Dies mag selbstverständlich klingen, ist jedoch eine klare Warnung an die Hersteller, die CPUs der 13. und 14. Core-Generation nicht mit Übertaktungsfunktionen zu überlasten. Diese Regel gilt für alle Prozessoren, die das K-Suffix tragen, einschließlich des derzeitigen Spitzenmodells Core i9-14900KS.
Bei diesem Modell hat Intel die maximale Leistungsaufnahme für das zweite der beiden Power-Limits, PL2, von 253 auf 320 Watt erhöht. Dadurch steigt die Rechenleistung zwar leicht an, jedoch führt dies zu anhaltend hohen Temperaturen und Strömen im Silizium. Wenn sämtliche Einschränkungen im BIOS bzw. UEFI entfernt werden, kann der 14900KS sogar eine Leistungsaufnahme von über 400 Watt erreichen. Selbst mit einer ausgezeichneten Kühlung ist es für keinen Prozessor auf lange Sicht möglich, diese Belastung durchzuhalten, was zu Abstürzen bei Spielen und anderen Anwendungen führt.
In solchen Fällen werden von Windows irreführende Fehlermeldungen angezeigt, beispielsweise zum Grafikspeicher, obwohl das eigentliche Problem beim Prozessor liegt – selbst wenn es sich um ein anderes K-Modell handelt.
In der Mitteilung betont Intel, dass vordefinierte BIOS-Einstellungen für diese Probleme verantwortlich sind. Insbesondere Mainboards mit Chipsätzen der 600er- und 700er-Serie verwenden häufig BIOS-Einstellungen, um thermische Schutzmaßnahmen und Stromversorgungsmaßnahmen zu deaktivieren, die entwickelt wurden, um die Belastung des Prozessors bei langen Phasen hoher Spannung und Frequenz zu begrenzen.
Intel gibt seinen Partnern klare Anweisungen und fordert, dass die voreingestellten Werte für Takt, Leistungsaufnahme und Temperatur im BIOS eingehalten werden sollen. Falls es eine Möglichkeit gibt, diese Beschränkungen aufzuheben, sollte der Benutzer vor den potenziellen Risiken gewarnt werden. Leider ist dies bei vielen aktuellen Mainboards nicht der Fall, da auf der Startseite der Firmware oft einfache Optionen wie „Multi-Core Enhancement“ zu finden sind, die die Beschränkungen aufheben können.

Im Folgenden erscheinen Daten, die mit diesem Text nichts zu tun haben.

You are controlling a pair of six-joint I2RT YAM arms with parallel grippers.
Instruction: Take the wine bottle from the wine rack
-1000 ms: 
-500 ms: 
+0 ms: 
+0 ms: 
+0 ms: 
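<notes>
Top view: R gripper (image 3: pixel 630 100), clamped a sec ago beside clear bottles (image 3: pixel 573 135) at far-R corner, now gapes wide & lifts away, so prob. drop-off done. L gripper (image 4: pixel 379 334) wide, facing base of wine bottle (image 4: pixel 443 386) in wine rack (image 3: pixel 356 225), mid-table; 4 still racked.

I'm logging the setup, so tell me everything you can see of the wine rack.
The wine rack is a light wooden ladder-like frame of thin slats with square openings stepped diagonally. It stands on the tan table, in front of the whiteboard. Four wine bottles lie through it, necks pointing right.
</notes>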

Intel hat bereits zuvor gefordert, dass ein „Intel Baseline Profile“ verwendet wird, um sicherzustellen, dass die Spezifikationen eingehalten werden. In den letzten Wochen haben Unternehmen wie Asus und Gigabyte Updates bereitgestellt, um dieses Problem zu beheben. Allerdings wurden diese Updates nicht für alle Modelle ihrer Motherboards angeboten, ohne dass dies näher erläutert wurde. Die Benutzer müssen diese neuen BIOS-Versionen selbst erhalten und gegebenenfalls manuell installieren.
In der Mitteilung betont Intel, dass die grundlegende Ursache für die Abstürze, auch bekannt als „root cause“, noch nicht identifiziert wurde. Das Unternehmen führt derzeit eine Untersuchung an den betroffenen Prozessoren durch. Es wird vermutet, dass die internen Schutzmechanismen der CPUs möglicherweise bei oder nach solch extremen Übertaktungen nicht mehr effektiv arbeiten könnten. Ursprünglich sollten eine Vielzahl von Sensoren in den Chips dafür verantwortlich sein, Spannung, Takt und Frequenz automatisch zu regulieren, wenn bestimmte Grenzwerte überschritten werden, um die Stabilität des Systems zu gewährleisten.